*HOW TO COMPLETE THIS TASK*. The records that follow must be repeated exactly, line by line.

··········

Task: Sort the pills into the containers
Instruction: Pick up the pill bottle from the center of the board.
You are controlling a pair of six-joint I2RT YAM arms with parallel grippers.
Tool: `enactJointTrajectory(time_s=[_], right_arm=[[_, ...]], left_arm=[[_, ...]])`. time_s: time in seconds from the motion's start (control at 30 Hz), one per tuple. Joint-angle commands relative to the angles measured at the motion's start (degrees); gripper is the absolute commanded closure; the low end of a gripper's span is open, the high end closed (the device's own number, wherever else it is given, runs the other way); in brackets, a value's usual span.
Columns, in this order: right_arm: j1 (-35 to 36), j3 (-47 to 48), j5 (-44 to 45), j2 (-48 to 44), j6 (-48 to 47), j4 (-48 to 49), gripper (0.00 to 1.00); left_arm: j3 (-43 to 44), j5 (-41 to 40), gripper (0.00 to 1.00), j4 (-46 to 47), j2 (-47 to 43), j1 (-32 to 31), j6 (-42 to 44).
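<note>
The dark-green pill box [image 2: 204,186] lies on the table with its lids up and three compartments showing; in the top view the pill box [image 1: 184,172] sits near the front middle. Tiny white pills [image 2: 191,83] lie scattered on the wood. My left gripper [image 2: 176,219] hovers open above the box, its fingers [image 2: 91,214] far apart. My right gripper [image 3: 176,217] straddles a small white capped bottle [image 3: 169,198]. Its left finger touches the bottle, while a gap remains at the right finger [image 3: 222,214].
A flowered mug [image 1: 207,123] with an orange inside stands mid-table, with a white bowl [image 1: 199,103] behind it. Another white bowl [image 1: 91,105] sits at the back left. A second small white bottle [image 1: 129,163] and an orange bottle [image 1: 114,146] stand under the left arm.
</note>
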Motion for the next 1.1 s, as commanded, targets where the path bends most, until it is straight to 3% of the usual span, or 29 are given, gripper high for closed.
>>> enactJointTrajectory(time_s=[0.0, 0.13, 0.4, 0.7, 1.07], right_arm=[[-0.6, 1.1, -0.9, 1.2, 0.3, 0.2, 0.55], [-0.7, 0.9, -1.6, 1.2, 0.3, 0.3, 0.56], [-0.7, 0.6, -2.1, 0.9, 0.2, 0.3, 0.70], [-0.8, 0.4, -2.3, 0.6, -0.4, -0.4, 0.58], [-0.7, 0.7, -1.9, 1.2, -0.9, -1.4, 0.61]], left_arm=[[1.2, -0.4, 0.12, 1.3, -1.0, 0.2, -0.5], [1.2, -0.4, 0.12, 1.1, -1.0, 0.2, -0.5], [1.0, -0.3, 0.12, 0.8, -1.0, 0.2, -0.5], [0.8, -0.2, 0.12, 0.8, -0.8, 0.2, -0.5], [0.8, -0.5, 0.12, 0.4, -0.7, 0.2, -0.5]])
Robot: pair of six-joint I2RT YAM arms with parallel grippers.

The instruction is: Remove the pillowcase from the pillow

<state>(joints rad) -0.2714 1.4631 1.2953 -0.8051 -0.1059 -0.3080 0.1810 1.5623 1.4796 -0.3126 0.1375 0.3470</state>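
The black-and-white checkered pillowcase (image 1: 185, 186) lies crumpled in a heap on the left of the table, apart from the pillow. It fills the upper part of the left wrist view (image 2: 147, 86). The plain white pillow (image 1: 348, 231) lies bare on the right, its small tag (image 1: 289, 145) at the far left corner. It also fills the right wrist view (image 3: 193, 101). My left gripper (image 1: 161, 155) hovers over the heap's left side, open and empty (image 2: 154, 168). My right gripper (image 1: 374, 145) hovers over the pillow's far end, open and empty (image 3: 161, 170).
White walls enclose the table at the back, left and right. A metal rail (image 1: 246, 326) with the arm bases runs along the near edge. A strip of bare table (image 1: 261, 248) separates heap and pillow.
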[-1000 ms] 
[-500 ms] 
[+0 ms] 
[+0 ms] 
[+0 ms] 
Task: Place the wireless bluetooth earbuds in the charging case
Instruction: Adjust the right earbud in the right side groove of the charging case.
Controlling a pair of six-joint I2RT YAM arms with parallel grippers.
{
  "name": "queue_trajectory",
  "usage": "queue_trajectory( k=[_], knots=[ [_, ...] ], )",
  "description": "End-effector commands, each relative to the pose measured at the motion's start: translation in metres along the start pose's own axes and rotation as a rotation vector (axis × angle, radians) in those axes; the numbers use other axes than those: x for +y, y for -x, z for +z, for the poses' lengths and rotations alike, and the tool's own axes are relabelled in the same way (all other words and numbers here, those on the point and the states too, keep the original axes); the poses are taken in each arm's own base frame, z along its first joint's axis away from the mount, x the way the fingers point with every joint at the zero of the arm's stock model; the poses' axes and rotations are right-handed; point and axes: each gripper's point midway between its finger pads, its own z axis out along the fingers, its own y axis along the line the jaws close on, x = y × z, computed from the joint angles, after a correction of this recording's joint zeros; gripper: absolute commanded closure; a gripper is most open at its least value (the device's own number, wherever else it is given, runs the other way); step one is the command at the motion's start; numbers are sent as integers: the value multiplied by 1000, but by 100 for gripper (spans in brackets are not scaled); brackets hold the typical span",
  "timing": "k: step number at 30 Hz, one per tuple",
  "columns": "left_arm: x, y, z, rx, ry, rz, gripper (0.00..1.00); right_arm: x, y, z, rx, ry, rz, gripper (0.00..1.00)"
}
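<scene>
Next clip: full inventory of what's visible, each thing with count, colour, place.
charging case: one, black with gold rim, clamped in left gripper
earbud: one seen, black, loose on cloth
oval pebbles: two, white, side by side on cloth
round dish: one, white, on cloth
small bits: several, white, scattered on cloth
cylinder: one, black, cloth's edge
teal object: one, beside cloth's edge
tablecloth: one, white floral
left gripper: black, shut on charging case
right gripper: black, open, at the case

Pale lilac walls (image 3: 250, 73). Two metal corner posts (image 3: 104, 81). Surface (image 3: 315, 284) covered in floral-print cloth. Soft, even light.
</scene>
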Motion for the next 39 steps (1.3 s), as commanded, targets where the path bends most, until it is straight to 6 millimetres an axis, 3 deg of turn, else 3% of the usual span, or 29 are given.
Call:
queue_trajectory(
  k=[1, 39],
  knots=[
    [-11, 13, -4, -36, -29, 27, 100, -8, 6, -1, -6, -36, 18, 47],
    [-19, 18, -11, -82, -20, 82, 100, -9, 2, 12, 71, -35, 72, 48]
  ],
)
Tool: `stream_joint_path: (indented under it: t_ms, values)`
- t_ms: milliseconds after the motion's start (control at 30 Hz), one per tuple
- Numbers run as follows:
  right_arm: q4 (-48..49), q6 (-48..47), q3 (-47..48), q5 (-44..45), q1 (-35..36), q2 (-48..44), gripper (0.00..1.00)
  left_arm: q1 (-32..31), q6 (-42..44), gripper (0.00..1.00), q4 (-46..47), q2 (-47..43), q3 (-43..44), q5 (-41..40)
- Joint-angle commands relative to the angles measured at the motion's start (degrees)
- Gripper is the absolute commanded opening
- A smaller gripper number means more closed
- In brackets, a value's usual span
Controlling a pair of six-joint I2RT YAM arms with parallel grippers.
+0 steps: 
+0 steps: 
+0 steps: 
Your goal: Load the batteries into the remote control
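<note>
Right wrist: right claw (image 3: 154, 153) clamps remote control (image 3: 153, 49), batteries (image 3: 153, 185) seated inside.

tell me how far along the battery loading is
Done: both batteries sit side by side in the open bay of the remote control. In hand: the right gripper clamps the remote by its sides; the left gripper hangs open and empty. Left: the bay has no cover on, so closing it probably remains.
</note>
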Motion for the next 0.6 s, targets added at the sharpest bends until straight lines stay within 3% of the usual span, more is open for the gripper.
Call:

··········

*TASK SOLUTION*.
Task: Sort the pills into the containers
Instruction: Pick up the pill bottle from the center of the board.
You are controlling a pair of six-joint I2RT YAM arms with parallel grippers.
Tool: `enactJointTrajectory(time_s=[_], right_arm=[[_, ...]], left_arm=[[_, ...]])`. time_s: time in seconds from the motion's start (control at 30 Hz), one per tuple. Joint-angle commands relative to the angles measured at the motion's start (degrees); gripper is the absolute commanded closure; the low end of a gripper's span is open, the high end closed (the device's own number, wherever else it is given, runs the other way); in brackets, a value's usual span.
Columns, in this order: right_arm: j1 (-35 to 36), j3 (-47 to 48), j5 (-44 to 45), j2 (-48 to 44), j6 (-48 to 47), j4 (-48 to 49), gripper (0.00 to 1.00); left_arm: j3 (-43 to 44), j5 (-41 to 40), gripper (0.00 to 1.00), j4 (-46 to 47), j2 (-47 to 43), j1 (-32 to 31), j6 (-42 to 44).
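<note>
The dark-green pill box [image 2: 204,186] lies on the table with its lids up and three compartments showing; in the top view the pill box [image 1: 184,172] sits near the front middle. Tiny white pills [image 2: 191,83] lie scattered on the wood. My left gripper [image 2: 176,219] hovers open above the box, its fingers [image 2: 91,214] far apart. My right gripper [image 3: 176,217] straddles a small white capped bottle [image 3: 169,198]. Its left finger touches the bottle, while a gap remains at the right finger [image 3: 222,214].
A flowered mug [image 1: 207,123] with an orange inside stands mid-table, with a white bowl [image 1: 199,103] behind it. Another white bowl [image 1: 91,105] sits at the back left. A second small white bottle [image 1: 129,163] and an orange bottle [image 1: 114,146] stand under the left arm.
</note>
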Motion for the next 1.1 s, as commanded, targets where the path bends most, until it is straight to 3% of the usual span, or 29 are given, gripper high for closed.
>>> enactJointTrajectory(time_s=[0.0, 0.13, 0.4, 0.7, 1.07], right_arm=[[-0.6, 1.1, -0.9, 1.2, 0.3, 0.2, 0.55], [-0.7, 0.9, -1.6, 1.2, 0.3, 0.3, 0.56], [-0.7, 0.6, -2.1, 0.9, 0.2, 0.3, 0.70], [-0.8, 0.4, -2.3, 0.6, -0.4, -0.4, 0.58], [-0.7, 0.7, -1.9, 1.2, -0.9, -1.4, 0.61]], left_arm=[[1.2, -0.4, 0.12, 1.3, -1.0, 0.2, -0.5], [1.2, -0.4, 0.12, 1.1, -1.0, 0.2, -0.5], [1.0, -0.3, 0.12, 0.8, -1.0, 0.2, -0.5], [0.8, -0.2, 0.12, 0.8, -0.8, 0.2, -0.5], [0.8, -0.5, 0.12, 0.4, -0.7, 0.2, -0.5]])
Robot: pair of six-joint I2RT YAM arms with parallel grippers.

The instruction is: Remove the pillowcase from the pillow

<state>(joints rad) -0.2714 1.4631 1.2953 -0.8051 -0.1059 -0.3080 0.1810 1.5623 1.4796 -0.3126 0.1375 0.3470</state>
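The black-and-white checkered pillowcase (image 1: 185, 186) lies crumpled in a heap on the left of the table, apart from the pillow. It fills the upper part of the left wrist view (image 2: 147, 86). The plain white pillow (image 1: 348, 231) lies bare on the right, its small tag (image 1: 289, 145) at the far left corner. It also fills the right wrist view (image 3: 193, 101). My left gripper (image 1: 161, 155) hovers over the heap's left side, open and empty (image 2: 154, 168). My right gripper (image 1: 374, 145) hovers over the pillow's far end, open and empty (image 3: 161, 170).
White walls enclose the table at the back, left and right. A metal rail (image 1: 246, 326) with the arm bases runs along the near edge. A strip of bare table (image 1: 261, 248) separates heap and pillow.
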[-1000 ms] 
[-500 ms] 
[+0 ms] 
[+0 ms] 
[+0 ms] 
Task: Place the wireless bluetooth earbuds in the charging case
Instruction: Adjust the right earbud in the right side groove of the charging case.
Controlling a pair of six-joint I2RT YAM arms with parallel grippers.
{
  "name": "queue_trajectory",
  "usage": "queue_trajectory( k=[_], knots=[ [_, ...] ], )",
  "description": "End-effector commands, each relative to the pose measured at the motion's start: translation in metres along the start pose's own axes and rotation as a rotation vector (axis × angle, radians) in those axes; the numbers use other axes than those: x for +y, y for -x, z for +z, for the poses' lengths and rotations alike, and the tool's own axes are relabelled in the same way (all other words and numbers here, those on the point and the states too, keep the original axes); the poses are taken in each arm's own base frame, z along its first joint's axis away from the mount, x the way the fingers point with every joint at the zero of the arm's stock model; the poses' axes and rotations are right-handed; point and axes: each gripper's point midway between its finger pads, its own z axis out along the fingers, its own y axis along the line the jaws close on, x = y × z, computed from the joint angles, after a correction of this recording's joint zeros; gripper: absolute commanded closure; a gripper is most open at its least value (the device's own number, wherever else it is given, runs the other way); step one is the command at the motion's start; numbers are sent as integers: the value multiplied by 1000, but by 100 for gripper (spans in brackets are not scaled); brackets hold the typical span",
  "timing": "k: step number at 30 Hz, one per tuple",
  "columns": "left_arm: x, y, z, rx, ry, rz, gripper (0.00..1.00); right_arm: x, y, z, rx, ry, rz, gripper (0.00..1.00)"
}
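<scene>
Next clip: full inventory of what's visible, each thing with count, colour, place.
charging case: one, black with gold rim, clamped in left gripper
earbud: one seen, black, loose on cloth
oval pebbles: two, white, side by side on cloth
round dish: one, white, on cloth
small bits: several, white, scattered on cloth
cylinder: one, black, cloth's edge
teal object: one, beside cloth's edge
tablecloth: one, white floral
left gripper: black, shut on charging case
right gripper: black, open, at the case

Pale lilac walls (image 3: 250, 73). Two metal corner posts (image 3: 104, 81). Surface (image 3: 315, 284) covered in floral-print cloth. Soft, even light.
</scene>
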Motion for the next 39 steps (1.3 s), as commanded, targets where the path bends most, until it is straight to 6 millimetres an axis, 3 deg of turn, else 3% of the usual span, or 29 are given.
Call:
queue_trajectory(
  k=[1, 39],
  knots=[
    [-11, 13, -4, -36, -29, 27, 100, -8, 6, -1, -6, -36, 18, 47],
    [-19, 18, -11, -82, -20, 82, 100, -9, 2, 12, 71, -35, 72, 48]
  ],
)
Tool: `stream_joint_path: (indented under it: t_ms, values)`
- t_ms: milliseconds after the motion's start (control at 30 Hz), one per tuple
- Numbers run as follows:
  right_arm: q4 (-48..49), q6 (-48..47), q3 (-47..48), q5 (-44..45), q1 (-35..36), q2 (-48..44), gripper (0.00..1.00)
  left_arm: q1 (-32..31), q6 (-42..44), gripper (0.00..1.00), q4 (-46..47), q2 (-47..43), q3 (-43..44), q5 (-41..40)
- Joint-angle commands relative to the angles measured at the motion's start (degrees)
- Gripper is the absolute commanded opening
- A smaller gripper number means more closed
- In brackets, a value's usual span
Controlling a pair of six-joint I2RT YAM arms with parallel grippers.
+0 steps: 
+0 steps: 
+0 steps: 
Your goal: Load the batteries into the remote control
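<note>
Right wrist: right claw (image 3: 154, 153) clamps remote control (image 3: 153, 49), batteries (image 3: 153, 185) seated inside.

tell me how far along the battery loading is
Done: both batteries sit side by side in the open bay of the remote control. In hand: the right gripper clamps the remote by its sides; the left gripper hangs open and empty. Left: the bay has no cover on, so closing it probably remains.
</note>
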Motion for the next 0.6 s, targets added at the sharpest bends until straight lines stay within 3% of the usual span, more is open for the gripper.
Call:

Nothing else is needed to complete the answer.